Dès les années 1950 et davantage encore dans les années 60-70, les œuvres architecturales de certains ténors de l’avant-guerre, tels Frank Lloyd Wright ou Richard Neutra, sont considérées sous influence japonaise et associées au japonisme. Profitant de la célébrité de ces architectes et du Star-system, les discours critiques se construisent et s’affirment doucement en s’appuyant sur des clichés signés par les plus grands maîtres de la photographie d’architecture de l’époque, tels Henri Fuermann pour Wright ou Julius Shulman pour Neutra. Ce japonisme fait régulièrement la une des magazines de l’après-guerre. Il s’imprime dans l’esprit d’un large public, convaincu par des articles de presse et des ouvrages toujours plus illustrés, dont les clichés cristallisent avec force une incontestable inspiration japonaise. Les réalisations plus proches du Bauhaus et de celles de Mies van der Rohe sont quant à elles mises en parallèle de l’architecture traditionnelle japonaise, en prenant soin de ne pas les confondre. Les critiques et les historiens insistent généralement sur l’esprit progressiste de ces réalisations post-modernes, les associent facilement à la peinture abstraite et plus particulièrement au néoplasticisme de Mondrian. Et l’ouvrage prototype de Tange Kenzo sur la villa Katsura, préfacé par Walter Gropius et illustré par Ishimoto Yasuhiro, est venu inscrire ce parallélisme dans la mémoire collective.

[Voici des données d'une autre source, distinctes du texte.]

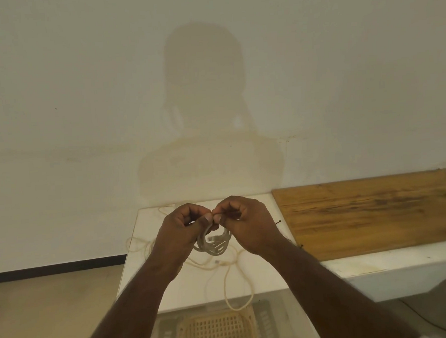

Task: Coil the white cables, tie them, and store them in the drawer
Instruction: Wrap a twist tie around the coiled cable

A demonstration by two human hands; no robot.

Notre communication reviendra sur ces deux néo-japonismes en lien avec l’architecture. L’un, survivance du japonisme de l’avant 1945 ; l’autre, initiateur d’une vision post-moderniste, qui fait du Japon un référent historique, se libérant ainsi de Rome et de la Grèce antique. La confrontation d’une sélection de photographies d’architecture – signées Werner Blaser, Norman N. Carver Jr., Satô Tatsuzô, Watanabe Yoshio, Ishimoto Yasuhiro, Ezra Stoller, Julius Shulman et Futagawa Yukio –, nous permettra de mettre en évidence de petites turbulences dans les discours sur l’influence japonaise dans l’architecture occidentale entre 1945 et 1975. Cette confrontation nous fera également découvrir un japonisme latent, inattendu, dans les images elles-mêmes. Les déhanchements contrôlés des chambres photographiques américaines apparaitront alors comme une prolongation, ou au contraire une négation, de l’œuvre inachevée de Mondrian, Victory Boogie Woogie (1944). Dans un effet de parallaxe, les décentrements opérés par les photographes japonais révèleront alors la survivance d’une tradition picturale nipponne. Or, dans l’effort de relève du pays, au rythme du Tokyo Boogie Woogie de Kasagi Shizuko, qui creva les jukebox à partir de 1947, l’esthétique de ces clichés s’est imposée dans la presse architecturale jusqu’à l’ère numérique.